Writing data from a file to multidimensional array
Cannot load array named 'numbers' with a data from a txt file.
I've tried number of combinations:fin_fout.re开发者_JAVA技巧ad((char*)(numbers[i]),number_length);
fin_fout.read((char*)(&numbers[i]),number_length);
fin_fout.read((char*)(numbers[i][0]),number_length);
fin_fout.read((char*)(&numbers[i][0]),number_length);
None of them will work for me. What am I doing wrong?
class Reader
{
public://change this to private
static const unsigned numbers_in_file = 200;
static const unsigned number_length = 100;
static char numbers[numbers_in_file][number_length];
static std::fstream fin_fout;
static
inline
void read_unsafe_()
{
for (unsigned i = 0; !fin_fout.eof();++i)
{
fin_fout.read((char*)(numbers[i]),number_length);
}
fin_fout.close();
}
}
/*this stream will be reading and writing to a file*/
std::fstream Reader::fin_fout("data.txt",
std::ios_base::in | std::ios_base::out | std::ios_base::binary);
Error 1 error C2679: binary '=' : no operator found which takes a right-hand operand of type 'char [100]' (or there is no acceptable conversion)
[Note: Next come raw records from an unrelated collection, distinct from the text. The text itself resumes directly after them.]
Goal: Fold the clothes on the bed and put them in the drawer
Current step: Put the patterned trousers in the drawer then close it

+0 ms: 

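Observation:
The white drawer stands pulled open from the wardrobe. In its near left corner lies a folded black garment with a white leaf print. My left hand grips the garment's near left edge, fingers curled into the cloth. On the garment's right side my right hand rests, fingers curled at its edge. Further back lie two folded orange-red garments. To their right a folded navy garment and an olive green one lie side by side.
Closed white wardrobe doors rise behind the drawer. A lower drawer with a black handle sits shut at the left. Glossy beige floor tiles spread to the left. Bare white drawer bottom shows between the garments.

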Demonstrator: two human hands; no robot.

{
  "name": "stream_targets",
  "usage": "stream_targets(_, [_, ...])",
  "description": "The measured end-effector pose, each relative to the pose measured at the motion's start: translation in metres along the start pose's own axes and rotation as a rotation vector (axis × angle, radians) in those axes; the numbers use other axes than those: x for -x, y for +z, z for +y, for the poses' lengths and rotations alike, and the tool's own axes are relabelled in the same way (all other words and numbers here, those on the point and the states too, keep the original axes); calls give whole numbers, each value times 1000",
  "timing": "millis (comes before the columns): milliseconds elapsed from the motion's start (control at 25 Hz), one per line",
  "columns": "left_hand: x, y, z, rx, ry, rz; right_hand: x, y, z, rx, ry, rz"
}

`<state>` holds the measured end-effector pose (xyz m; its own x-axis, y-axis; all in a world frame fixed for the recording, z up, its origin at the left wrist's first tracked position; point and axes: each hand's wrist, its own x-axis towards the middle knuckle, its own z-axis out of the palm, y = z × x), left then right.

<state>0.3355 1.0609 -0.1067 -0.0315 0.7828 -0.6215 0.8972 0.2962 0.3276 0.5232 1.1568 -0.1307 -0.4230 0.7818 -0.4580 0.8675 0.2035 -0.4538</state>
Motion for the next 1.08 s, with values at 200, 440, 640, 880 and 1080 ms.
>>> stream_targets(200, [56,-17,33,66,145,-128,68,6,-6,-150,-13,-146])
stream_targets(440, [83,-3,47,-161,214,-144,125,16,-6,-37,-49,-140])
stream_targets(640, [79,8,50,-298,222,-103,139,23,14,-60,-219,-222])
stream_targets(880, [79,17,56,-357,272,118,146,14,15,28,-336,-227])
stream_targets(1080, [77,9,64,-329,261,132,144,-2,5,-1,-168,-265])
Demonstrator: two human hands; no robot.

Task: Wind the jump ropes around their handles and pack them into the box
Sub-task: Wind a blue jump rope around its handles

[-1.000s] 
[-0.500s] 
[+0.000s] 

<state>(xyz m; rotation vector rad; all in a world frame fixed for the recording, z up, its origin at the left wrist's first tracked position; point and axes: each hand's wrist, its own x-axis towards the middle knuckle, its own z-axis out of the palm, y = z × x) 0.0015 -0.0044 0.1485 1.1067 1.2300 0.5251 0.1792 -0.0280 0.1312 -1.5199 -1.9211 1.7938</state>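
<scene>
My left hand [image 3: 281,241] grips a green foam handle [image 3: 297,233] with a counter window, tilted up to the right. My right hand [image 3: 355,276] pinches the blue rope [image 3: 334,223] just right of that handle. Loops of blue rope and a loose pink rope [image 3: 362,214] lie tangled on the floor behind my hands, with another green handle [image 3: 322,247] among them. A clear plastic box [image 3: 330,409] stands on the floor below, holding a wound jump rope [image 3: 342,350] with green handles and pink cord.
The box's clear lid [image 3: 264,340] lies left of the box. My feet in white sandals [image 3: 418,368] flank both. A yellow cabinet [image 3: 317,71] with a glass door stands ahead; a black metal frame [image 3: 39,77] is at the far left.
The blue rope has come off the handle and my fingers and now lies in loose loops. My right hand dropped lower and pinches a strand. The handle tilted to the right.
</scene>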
Since your numbers are in a text file, I'm stipulating they are represented as text, such as "124", which would be the characters '1', '2', '4'.
My recommendation is that you translate these textual representations into internal representations before storing them into an array:
int number;
fin_fout >> number;
array[i] = number;
One of the problems with storing the numbers as text, is that they are a variable field. The textual representation "5" contains less characters than "31415264". When you allocate a 2D array, you will have to allocate enough space for the longest possible textual representation.
The better method is to read the data from the file, convert to a number, store into a vector, then repeat until EOF. The std::vector
is a great container for this purpose because it expands as necessary, which is required when handling data files (especially when there is no guarantee about the quantity of data in the file).
Try something like this:
std::vector<int> numbers;
int number_from_file;
while (fin_fout >> number_from_file)
{
numbers.push_back(number_from_file);
}
const unsigned int NUMBERS_IN_FILE = numbers.size();
//...
std::cout << "First number from file: " << numbers[0] << "\n";
std::cout.flush();
Also, about performance: "every nanosecond counts" cannot apply when reading from a file. File reading performance is out of the program's control and dependent on the OS. If file I/O performance is an issue, read the entire file into memory, then parse the numbers from memory. This technique is only recommended to advanced programmers and only when performance is critical. You'll spend more development time getting a complex process to work correctly than implementing a slower, simpler process.
Edit 1:
Advanced Technique 1:
- Read entire file into a string.
- Use
std::stringstream
to parse the numbers from the string.
Advanced Technique 2:
- Open the text file as "memory mapped". You'll need platform specific functionality for this.
- Parse the memory for numbers.
Advanced Technique 3:
Design your program for multiple threads. One thread reads a number, using the simple technique, and places it into a circular queue. This thread sets a signal indicating a number is ready. Another "processing" thread sleeps on the signal. When the signal is activated, the processing thread fetches the number from the queue and processes it. Search the web for "double buffering".
Advanced Technique 4:
- Read file into a buffer.
- Use custom function to transform textual representation into internal numeric representation. You may gain some performance here over Techniques 1 & 2 above because you can tailor the custom function for only numbers.